The Congo and the Cameroons by Mary Kingsley
Author:Mary Kingsley
Language: eng
Format: epub
ISBN: 9780141963167
Publisher: Penguin Books Ltd
Published: 2010-03-09T05:00:00+00:00
‘The moving Moon went up the sky,
And nowhere did abide:
Softly she was going up,
And a star or two beside.’
Only she was a young and inefficient moon, and although we were below the thickest of the mist band, it was dark.
Finding our own particular hole in the forest wall was about as easy as finding ‘our particular rabbit hole in an unknown hay-field in the dark,’ and the attempt to do so afforded us a great deal of varied exercise. I am obliged to be guarded in my language, because my feelings now are only down to one degree below boiling point.
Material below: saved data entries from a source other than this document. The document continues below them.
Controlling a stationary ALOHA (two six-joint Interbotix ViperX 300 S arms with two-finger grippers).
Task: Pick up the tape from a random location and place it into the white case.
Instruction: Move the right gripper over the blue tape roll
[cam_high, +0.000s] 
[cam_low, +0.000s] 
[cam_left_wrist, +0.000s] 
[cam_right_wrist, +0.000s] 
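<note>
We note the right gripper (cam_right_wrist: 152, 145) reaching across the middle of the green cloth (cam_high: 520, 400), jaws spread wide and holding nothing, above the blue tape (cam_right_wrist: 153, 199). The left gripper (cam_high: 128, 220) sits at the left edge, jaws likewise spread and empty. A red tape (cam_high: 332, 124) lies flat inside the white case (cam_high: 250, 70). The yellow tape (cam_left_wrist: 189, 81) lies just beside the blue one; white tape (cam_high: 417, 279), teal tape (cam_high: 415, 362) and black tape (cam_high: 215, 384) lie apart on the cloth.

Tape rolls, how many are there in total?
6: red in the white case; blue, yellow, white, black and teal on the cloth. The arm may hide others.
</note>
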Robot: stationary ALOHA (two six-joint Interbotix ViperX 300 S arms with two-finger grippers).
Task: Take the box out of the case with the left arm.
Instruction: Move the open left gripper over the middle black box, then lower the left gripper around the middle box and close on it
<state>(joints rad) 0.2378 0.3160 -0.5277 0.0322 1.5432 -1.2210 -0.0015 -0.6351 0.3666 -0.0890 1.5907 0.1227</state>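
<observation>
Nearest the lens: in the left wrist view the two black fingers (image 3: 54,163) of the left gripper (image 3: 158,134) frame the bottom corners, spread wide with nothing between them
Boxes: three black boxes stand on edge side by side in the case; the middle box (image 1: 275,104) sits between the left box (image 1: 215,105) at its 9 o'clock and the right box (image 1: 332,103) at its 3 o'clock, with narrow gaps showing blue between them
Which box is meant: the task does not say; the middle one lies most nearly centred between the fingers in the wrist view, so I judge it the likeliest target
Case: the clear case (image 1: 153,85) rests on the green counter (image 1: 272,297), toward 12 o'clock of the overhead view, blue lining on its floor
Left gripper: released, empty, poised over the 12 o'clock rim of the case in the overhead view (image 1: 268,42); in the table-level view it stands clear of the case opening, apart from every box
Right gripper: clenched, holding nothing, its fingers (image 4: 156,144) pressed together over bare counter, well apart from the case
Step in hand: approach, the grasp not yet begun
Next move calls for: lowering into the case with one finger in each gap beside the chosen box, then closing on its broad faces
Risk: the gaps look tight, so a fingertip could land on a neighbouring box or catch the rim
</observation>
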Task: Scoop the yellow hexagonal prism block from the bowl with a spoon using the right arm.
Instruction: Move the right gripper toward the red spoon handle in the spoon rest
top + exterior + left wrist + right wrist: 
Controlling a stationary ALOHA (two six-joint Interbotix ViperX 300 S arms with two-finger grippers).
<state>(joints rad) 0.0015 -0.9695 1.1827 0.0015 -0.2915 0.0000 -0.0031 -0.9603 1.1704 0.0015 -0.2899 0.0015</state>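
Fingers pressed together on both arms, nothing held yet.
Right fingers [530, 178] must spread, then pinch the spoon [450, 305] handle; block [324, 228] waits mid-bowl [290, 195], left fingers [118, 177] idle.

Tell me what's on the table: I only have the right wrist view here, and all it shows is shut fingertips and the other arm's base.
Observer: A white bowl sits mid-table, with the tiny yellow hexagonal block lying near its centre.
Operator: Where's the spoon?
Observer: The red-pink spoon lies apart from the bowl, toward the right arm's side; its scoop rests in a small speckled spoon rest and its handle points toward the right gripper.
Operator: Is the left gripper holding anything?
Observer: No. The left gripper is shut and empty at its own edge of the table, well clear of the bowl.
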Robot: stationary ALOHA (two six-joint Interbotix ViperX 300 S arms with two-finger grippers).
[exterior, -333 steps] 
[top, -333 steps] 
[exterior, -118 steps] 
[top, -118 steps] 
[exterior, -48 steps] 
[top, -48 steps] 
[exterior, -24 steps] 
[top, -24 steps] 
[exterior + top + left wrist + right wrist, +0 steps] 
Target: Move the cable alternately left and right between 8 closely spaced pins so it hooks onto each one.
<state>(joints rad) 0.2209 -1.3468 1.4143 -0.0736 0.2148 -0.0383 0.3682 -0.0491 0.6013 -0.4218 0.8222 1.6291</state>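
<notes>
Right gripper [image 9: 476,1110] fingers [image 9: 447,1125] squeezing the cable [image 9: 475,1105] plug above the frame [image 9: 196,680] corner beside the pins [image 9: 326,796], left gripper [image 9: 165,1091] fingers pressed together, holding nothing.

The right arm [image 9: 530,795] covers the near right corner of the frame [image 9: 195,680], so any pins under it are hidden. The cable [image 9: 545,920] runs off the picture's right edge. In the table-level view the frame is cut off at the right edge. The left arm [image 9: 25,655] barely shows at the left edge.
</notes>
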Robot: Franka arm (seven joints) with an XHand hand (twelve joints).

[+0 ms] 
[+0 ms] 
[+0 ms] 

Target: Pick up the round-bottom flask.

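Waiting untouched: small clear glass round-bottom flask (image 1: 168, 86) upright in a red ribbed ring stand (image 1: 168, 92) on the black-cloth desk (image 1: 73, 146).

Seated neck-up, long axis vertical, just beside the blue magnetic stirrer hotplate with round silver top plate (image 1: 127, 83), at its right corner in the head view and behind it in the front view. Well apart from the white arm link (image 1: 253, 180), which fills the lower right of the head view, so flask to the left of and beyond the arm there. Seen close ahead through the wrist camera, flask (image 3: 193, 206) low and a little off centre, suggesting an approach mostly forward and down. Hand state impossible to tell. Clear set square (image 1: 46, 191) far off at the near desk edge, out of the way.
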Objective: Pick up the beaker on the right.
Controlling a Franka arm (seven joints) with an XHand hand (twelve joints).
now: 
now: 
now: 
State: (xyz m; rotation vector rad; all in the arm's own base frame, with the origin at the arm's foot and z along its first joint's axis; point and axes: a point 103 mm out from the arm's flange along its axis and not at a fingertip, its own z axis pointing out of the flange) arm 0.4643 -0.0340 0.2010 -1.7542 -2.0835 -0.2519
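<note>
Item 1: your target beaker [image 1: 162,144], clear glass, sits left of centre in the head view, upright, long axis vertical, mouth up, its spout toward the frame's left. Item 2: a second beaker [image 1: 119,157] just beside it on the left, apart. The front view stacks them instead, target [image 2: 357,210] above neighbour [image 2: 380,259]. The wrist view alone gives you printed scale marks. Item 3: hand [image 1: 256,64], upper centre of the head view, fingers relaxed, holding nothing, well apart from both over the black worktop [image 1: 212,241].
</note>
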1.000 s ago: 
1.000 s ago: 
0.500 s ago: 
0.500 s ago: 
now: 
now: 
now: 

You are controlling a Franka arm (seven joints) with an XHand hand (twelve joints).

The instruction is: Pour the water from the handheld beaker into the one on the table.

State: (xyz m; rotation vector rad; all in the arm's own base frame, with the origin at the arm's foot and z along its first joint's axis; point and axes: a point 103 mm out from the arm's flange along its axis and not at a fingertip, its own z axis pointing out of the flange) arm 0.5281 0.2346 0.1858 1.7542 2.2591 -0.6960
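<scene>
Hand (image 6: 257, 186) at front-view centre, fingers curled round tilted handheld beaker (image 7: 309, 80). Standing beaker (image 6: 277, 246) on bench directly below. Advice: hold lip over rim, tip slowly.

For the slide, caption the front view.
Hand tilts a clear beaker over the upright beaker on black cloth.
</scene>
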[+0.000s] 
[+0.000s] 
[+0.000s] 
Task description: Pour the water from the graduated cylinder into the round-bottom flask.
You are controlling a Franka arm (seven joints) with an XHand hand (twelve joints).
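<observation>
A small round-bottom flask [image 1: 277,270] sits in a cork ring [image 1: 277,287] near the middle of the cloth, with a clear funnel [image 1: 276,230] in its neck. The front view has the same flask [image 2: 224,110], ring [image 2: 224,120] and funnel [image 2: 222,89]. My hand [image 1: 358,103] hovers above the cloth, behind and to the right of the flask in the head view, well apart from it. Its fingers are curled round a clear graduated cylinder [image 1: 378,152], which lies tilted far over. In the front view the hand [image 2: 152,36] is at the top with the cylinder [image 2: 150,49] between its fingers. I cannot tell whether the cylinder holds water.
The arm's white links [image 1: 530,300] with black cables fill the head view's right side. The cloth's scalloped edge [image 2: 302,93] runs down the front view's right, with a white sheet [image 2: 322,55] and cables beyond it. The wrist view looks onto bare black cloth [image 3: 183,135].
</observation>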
The rain now began to fall, thank goodness, and I drew the thick ears of grass through my parched lips as I stumbled along over the rugged lumps of rock hidden under the now waist-high jungle grass.
Our camp hole was pretty easily distinguishable by daylight, for it was on the left-hand side of one of the forest tongues, the grass land running down like a lane between two tongues here, and just over the entrance three conspicuously high trees showed. But we could not see these ‘picking-up’ points in the darkness, so I had to keep getting Xenia to strike matches, and hold them in his hat while I looked at the compass. Presently we came full tilt up against a belt of trees which I knew from these compass observations was our tongue of forest belt, and I fired a couple of revolver shots into it, whereabouts I judged our camp to be.
This was instantly answered by a yell from human voices in chorus, and towards that yell in a slightly amiable – a very slightly amiable – state of mind I went.
I will draw a veil over the scene, particularly over my observations to those men. They did not attempt to deny their desertion, but they attempted to explain it, each one saying that it was not he but the other boy who ‘got fright too much.’
As the black sergeant was nominally our guide, I asked him for his views on the situation. He said that when he got back to the camp the boys were drunk, which I daresay was true, but left the explanation of why he went back out of the affair. I pointed this out, and Bum, the Head man, charged into the gap with the statement that Black boy had got ‘sick in him tummick, he done got fever bad bad too much,’ and so he and the rest had to escort Black boy back to camp. This statement, though a contribution to the knowledge of the reason of the return, was manifestly untrue; because Black boy, who did not know English, sat laughing and talking at the fire during this moving recital of his woes. Those men should have rehearsed their explanations, and then Black boy could have done a good rousing writhe to support poor Bum’s statement.
I closed the palaver promptly with a brief but lurid sketch of my opinion on the situation, and ordered food, for not having had a thing save that cup of sour claret since 6.